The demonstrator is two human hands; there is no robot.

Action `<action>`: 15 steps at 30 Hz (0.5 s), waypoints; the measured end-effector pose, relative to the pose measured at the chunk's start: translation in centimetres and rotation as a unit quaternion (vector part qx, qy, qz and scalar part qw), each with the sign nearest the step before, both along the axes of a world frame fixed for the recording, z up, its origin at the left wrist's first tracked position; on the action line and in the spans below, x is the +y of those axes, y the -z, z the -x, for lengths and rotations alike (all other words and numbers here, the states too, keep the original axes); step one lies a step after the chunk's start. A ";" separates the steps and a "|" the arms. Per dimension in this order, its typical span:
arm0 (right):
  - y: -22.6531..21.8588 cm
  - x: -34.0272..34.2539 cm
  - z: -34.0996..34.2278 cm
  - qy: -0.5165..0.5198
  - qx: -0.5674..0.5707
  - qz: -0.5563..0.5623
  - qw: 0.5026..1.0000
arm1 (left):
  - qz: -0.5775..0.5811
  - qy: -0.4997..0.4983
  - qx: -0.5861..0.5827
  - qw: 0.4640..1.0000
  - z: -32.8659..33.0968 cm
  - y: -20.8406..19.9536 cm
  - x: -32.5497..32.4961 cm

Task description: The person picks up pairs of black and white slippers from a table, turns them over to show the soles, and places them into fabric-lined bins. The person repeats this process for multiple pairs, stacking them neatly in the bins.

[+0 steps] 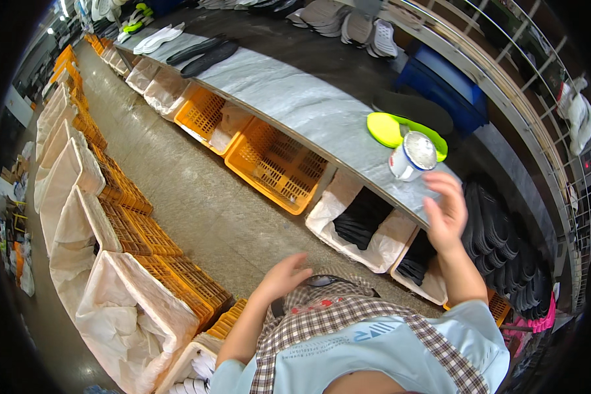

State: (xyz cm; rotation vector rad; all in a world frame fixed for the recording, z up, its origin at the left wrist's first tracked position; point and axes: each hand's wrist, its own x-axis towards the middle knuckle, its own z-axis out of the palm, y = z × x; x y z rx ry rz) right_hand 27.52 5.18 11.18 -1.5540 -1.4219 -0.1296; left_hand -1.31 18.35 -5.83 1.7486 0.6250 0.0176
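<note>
White round tub with a blue rim [412,157]: is standing on the grey marbled table [308,98], near its front edge; I am judging a bump from my knuckles the likeliest trouble, tipping it and spilling its pale contents.
Bright yellow-green flat sole [383,129]: is lying just behind the tub, so a spill could be smearing it, perhaps the flat black sole [414,108] beyond it too.
White-lined plastic basket [387,248]: is sitting below the table's edge, holding dark pieces; a fumbled grip might be dropping the tub in there.
Bare right hand [445,213]: is hovering beside the tub, fingers apart and slightly curled, clasping nothing; I cannot tell whether a fingertip is touching.
Bare left hand [284,279]: is hanging by my brown-and-white checked apron [318,317], elbow bent, fingers loosely extended, carrying nothing visible.
</note>
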 end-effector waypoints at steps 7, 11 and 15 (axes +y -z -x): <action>8.4 23.6 -2.5 -0.020 0.416 -0.082 0.905 | -0.007 -0.079 0.081 0.994 6.6 1.6 3.7; 13.0 33.1 -13.0 0.108 0.347 -0.030 0.931 | -0.004 -0.135 0.074 0.988 8.6 4.3 5.4; 15.7 40.8 -27.7 -0.009 0.807 -0.141 0.574 | 0.017 -0.175 0.121 0.977 9.1 6.8 8.3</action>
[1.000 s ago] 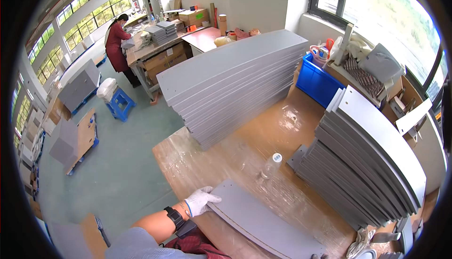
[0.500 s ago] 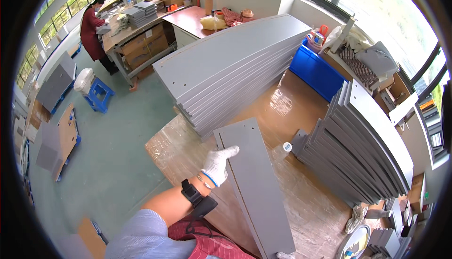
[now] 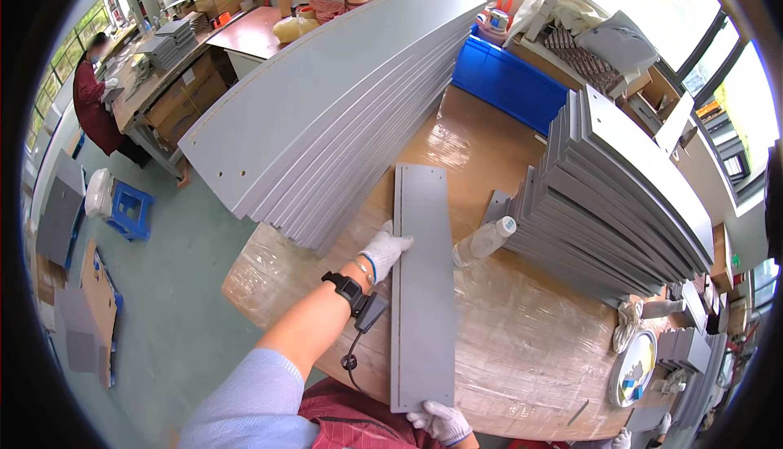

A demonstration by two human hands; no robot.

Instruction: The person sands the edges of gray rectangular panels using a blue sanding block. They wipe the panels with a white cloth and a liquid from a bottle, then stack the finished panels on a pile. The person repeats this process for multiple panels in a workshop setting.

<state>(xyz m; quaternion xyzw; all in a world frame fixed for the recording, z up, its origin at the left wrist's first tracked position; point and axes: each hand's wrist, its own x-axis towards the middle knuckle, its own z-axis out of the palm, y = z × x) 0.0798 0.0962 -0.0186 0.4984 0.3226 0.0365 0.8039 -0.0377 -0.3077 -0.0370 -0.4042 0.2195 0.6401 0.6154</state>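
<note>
Fingers of your white-gloved left hand curl over the left long edge of the long flat grey panel, gripping it about mid-length. Your white-gloved right hand clamps the near short end, fingers wrapped under the edge as far as I can tell. Two-point hold makes sense: the panel is long and thin, so one hand steadies the side while the other carries the end.

The panel lies flat on the wooden worktable wrapped in clear film, running lengthwise away from you, in the lane between two stacks.

Left of it: the big stack of long grey panels, its near end just beside your left hand. Right: a second stack of grey panels, fanned and leaning. A clear plastic bottle lies on its side between the panel and that right stack, close to the panel's right edge. It's the nearest obstruction if the panel swings right.

Beyond the table: a blue plastic crate. On the floor to the left, a blue plastic stool. Another person in a dark red top works at a far bench, well apart.
</note>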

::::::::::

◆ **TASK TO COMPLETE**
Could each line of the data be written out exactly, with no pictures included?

◆ **ANSWER FOR THIS EXERCISE**
The demonstrator is two human hands; there is no robot.

Action `<action>`: 15 steps at 30 Hz (0.5 s), waypoints; the measured end-effector pose, relative to the pose measured at the chunk's start: translation in centimetres and rotation as a unit quaternion (vector part qx, qy, qz and scalar part qw), each with the sign nearest the step before, both along the axes of a world frame fixed for the recording, z up, its origin at the left wrist's first tracked position; on the action line and in the spans below, x is the +y of those axes, y the -z, z the -x, for lengths and rotations alike (all other words and numbers here, the states too, keep the original axes); step one lies a step after the chunk's start. A ";" separates the steps and a "|" the arms. Per dimension in this order, its typical span:
arm0 (right):
  - y: -22.6531..21.8588 cm
  - x: -34.0272..34.2539 cm
  - z: -34.0996..34.2278 cm
  - qy: -0.5165..0.5198
  - qx: -0.5674..0.5707
  - qz: -0.5563..0.5623
  - qw: 0.5026..1.0000
arm1 (left):
  - qz: -0.5775..0.5811
  - qy: -0.4997..0.4983
  - qx: -0.5861..0.5827
  - qw: 0.4640..1.0000
  - z: -32.8659..33.0968 cm
  - y: -20.8406..19.9536 cm
  - x: -32.5497..32.4961 cm

Task description: The person picks up pairs of black and white slippers from a table, turns them over to show the soles, and places them into fabric-lined bins. The person repeats this process for multiple pairs, stacking them neatly in the bins.

[+0 steps] 

State: (xyz cm; rotation vector rad; all in a world frame fixed for the recording, z up, its origin at the left wrist's first tracked position; point and axes: each hand's wrist, its own x-axis towards the middle knuckle, its own z-axis out of the palm, y = z × x; x y z rx ry rz) right_hand 27.52 5.18 11.18 -1.5540 -1.4219 -0.1296; left_hand -1.31 18.35 -5.83 1.7486 0.6250 0.0176
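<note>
White round tub with a blue rim [412,157]: is standing on the grey marbled table [308,98], near its front edge; I am judging a bump from my knuckles the likeliest trouble, tipping it and spilling its pale contents.
Bright yellow-green flat sole [383,129]: is lying just behind the tub, so a spill could be smearing it, perhaps the flat black sole [414,108] beyond it too.
White-lined plastic basket [387,248]: is sitting below the table's edge, holding dark pieces; a fumbled grip might be dropping the tub in there.
Bare right hand [445,213]: is hovering beside the tub, fingers apart and slightly curled, clasping nothing; I cannot tell whether a fingertip is touching.
Bare left hand [284,279]: is hanging by my brown-and-white checked apron [318,317], elbow bent, fingers loosely extended, carrying nothing visible.
</note>
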 end-effector waypoints at steps 7, 11 and 15 (axes +y -z -x): <action>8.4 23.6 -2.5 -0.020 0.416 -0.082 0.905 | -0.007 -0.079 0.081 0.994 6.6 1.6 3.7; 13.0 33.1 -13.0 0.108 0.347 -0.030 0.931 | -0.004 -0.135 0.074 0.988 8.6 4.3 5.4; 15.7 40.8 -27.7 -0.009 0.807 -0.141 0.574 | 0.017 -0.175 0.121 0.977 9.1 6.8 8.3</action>
[1.000 s ago] 
[0.500 s ago] 
[now] 

A demonstration by two human hands; no robot.

Instruction: The person sands the edges of gray rectangular panels using a blue sanding block. They wipe the panels with a white cloth and a liquid from a bottle, then stack the finished panels on a pile. The person repeats this process for multiple panels in a workshop setting.

<state>(xyz m; quaternion xyzw; all in a world frame fixed for the recording, z up, its origin at the left wrist's first tracked position; point and axes: each hand's wrist, its own x-axis towards the middle knuckle, its own z-axis out of the palm, y = z × x) 0.0798 0.0962 -0.0186 0.4984 0.3226 0.0365 0.8039 -0.0377 -0.3077 -0.0370 -0.4042 0.2195 0.6401 0.6154</state>
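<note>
Fingers of your white-gloved left hand curl over the left long edge of the long flat grey panel, gripping it about mid-length. Your white-gloved right hand clamps the near short end, fingers wrapped under the edge as far as I can tell. Two-point hold makes sense: the panel is long and thin, so one hand steadies the side while the other carries the end.

The panel lies flat on the wooden worktable wrapped in clear film, running lengthwise away from you, in the lane between two stacks.

Left of it: the big stack of long grey panels, its near end just beside your left hand. Right: a second stack of grey panels, fanned and leaning. A clear plastic bottle lies on its side between the panel and that right stack, close to the panel's right edge. It's the nearest obstruction if the panel swings right.

Beyond the table: a blue plastic crate. On the floor to the left, a blue plastic stool. Another person in a dark red top works at a far bench, well apart.
</note>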

Output for this exercise is now complete.